━━━ Available data ━━━

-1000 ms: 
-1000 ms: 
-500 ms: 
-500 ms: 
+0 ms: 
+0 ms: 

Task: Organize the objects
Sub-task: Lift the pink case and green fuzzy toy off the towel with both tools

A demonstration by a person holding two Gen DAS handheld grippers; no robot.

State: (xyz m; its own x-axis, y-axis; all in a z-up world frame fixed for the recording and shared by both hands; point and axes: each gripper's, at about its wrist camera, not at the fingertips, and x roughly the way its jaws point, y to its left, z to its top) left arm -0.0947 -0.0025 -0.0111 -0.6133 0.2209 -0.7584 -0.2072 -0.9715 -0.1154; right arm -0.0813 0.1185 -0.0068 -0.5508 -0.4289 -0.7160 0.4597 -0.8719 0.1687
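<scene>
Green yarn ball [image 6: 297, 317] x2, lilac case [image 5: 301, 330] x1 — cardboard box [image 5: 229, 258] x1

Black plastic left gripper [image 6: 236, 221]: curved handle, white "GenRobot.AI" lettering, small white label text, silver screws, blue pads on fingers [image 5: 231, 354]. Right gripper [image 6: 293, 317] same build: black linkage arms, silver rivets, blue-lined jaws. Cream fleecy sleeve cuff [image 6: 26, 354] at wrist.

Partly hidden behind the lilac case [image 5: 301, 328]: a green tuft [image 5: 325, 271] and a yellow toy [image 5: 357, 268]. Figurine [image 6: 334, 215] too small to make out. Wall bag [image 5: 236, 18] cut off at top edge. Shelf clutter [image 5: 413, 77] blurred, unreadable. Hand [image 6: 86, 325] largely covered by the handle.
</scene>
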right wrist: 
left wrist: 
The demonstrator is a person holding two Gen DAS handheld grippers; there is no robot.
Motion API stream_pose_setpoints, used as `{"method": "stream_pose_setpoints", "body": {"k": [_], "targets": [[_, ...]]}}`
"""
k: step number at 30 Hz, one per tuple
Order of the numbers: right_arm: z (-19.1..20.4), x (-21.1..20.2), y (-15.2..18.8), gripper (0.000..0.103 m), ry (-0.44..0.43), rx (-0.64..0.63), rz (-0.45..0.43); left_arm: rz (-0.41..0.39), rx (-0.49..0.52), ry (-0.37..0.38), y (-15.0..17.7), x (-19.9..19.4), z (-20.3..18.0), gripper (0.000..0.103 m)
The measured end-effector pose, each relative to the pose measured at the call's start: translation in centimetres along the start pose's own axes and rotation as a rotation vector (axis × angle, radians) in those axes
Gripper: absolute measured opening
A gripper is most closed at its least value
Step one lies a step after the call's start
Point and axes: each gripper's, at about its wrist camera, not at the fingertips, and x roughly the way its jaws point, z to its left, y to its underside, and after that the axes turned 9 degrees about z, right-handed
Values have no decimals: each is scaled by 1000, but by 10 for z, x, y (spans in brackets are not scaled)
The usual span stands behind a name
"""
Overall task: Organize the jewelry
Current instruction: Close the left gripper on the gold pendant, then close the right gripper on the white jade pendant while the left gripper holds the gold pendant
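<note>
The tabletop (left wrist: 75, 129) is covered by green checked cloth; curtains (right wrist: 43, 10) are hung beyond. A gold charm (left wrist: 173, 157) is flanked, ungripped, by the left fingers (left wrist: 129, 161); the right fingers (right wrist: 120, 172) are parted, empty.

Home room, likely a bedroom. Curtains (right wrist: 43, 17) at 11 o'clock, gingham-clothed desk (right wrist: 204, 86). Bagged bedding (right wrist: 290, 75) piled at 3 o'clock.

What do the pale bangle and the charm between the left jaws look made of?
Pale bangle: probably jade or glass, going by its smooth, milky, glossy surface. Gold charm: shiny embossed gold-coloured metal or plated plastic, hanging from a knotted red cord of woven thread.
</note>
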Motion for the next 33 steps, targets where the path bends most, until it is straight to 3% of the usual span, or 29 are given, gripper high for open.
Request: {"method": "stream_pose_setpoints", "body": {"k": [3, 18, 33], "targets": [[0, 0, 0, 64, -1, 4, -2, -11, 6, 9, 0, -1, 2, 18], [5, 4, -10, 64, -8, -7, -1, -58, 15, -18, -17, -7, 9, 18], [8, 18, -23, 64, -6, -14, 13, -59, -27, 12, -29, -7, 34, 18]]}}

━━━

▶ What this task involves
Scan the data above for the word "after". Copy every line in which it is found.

▶ The completed task
Step one lies a step after the call's start
Point and axes: each gripper's, at about its wrist camera, not at the fingertips, and x roughly the way its jaws point, z to its left, y to its underside, and after that the axes turned 9 degrees about z, right-handed

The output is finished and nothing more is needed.